# Making goats quiet



## joecool911 (Jul 3, 2010)

Wondering about the feasibility of removing the goats vocal cords to keep them from screaming. High probability that they'd be eaten by a cougar if screaming in the woods.


----------



## Bwana Ken (May 9, 2011)

Sorry, but you missed April 1st by almost 2 months. This is a joke, right?


----------



## joecool911 (Jul 3, 2010)

Bwana Ken said:


> Sorry, but you missed April 1st by almost 2 months. This is a joke, right?


I know it sounds harsh, but we've used goat kid distress calls to call in cougar and bear. My question was serious, as I know that cougars key in on sound to find prey. Ask bow hunters who are making elk sounds when elk are in the rut.

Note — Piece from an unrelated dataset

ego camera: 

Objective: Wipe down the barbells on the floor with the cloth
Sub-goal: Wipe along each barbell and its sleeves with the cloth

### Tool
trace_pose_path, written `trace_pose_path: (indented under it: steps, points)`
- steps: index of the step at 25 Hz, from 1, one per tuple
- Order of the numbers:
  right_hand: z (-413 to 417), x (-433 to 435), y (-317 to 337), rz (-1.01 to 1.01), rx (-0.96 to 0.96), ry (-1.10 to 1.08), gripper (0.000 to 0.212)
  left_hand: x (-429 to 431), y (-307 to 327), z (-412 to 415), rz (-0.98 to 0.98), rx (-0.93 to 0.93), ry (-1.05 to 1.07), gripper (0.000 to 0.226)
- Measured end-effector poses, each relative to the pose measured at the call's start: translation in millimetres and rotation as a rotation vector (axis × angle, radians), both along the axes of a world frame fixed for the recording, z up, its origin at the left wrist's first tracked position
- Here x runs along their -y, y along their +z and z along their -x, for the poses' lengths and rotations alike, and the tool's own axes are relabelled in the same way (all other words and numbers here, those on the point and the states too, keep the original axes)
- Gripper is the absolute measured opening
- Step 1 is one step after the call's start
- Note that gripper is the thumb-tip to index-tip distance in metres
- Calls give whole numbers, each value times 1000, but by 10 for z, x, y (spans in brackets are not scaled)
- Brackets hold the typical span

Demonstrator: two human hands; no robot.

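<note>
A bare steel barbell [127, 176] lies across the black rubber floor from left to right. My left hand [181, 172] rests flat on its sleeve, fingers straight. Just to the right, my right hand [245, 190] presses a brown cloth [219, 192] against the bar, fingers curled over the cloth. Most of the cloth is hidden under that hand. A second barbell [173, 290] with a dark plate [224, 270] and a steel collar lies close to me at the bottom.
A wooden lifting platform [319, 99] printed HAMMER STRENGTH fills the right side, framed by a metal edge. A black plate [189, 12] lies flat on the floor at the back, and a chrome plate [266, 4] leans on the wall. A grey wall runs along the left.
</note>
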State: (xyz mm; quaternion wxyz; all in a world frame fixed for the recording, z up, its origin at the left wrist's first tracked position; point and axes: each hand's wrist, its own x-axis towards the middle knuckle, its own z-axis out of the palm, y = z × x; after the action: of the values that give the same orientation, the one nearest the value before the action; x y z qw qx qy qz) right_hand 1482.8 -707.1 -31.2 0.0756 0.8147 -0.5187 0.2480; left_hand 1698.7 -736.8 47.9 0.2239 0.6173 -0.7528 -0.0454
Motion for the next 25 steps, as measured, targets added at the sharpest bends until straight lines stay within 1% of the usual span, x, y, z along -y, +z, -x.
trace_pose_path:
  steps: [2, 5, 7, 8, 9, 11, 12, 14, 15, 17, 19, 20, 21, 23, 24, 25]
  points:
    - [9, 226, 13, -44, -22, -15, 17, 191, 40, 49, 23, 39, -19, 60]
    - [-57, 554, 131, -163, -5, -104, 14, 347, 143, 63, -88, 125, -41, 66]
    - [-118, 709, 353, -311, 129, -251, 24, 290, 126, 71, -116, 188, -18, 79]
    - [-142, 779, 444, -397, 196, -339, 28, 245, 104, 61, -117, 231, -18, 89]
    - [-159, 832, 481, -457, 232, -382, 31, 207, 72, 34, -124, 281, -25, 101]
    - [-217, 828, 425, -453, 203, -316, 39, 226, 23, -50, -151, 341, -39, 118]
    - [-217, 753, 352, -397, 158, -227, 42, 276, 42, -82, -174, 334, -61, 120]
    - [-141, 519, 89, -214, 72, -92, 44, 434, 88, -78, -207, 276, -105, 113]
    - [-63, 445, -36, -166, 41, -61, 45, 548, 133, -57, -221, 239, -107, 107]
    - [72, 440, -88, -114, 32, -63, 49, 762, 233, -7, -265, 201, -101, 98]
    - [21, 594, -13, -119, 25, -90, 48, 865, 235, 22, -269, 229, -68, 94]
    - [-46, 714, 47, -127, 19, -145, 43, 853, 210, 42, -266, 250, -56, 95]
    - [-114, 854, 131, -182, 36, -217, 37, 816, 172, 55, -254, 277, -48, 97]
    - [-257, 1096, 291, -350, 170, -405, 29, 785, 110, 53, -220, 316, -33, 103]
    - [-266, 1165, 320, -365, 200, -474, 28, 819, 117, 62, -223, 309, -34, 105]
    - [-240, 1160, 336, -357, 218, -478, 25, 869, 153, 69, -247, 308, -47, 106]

Not saying I would do it, but I think it's worthy of discussion, for the safety of goats in high cougar density areas. Would you carry a salmon around your neck in Alaska near a stream? :shock:


----------



## Bob Jones (Aug 21, 2009)

If your goats are with you and accustomed to being with you, they aren't screaming in distress.

When you hike with them, if you turn a corner so that you are out of sight, they will talk to you. I generally talk back so that they know they aren't abandoned. But there is no distress in this normal chatter.

If you bleed one of your children while hiking, the cougars won't bother the goats. ;-)

Donkeys and goats don't mix. A donkey can kill a goat just by biting it's neck. So it is best if you keep your A** away from the goats. ;-)


----------



## TDG-Farms (Jul 12, 2013)

Sorry Bob but I am stealing that bottom line and using it in my sig!!!


----------



## idahonancy (Dec 13, 2008)

What are the goat screaming about? Or are they nubian? My goats are very quiet, most goats I have met are quiet except for nubians. Even when harassed by dogs they make no noise. At the rendy last year with many goats it was quiet except for a few baby goats.


----------



## Bob Jones (Aug 21, 2009)

The only time I have heard a goat scream on the trail was on our first hike when I intentionally left a 10 week old behind because he wouldn't cross a wet patch on the trail. He was a nubian and he went and crawled under an overhang until I came back for him.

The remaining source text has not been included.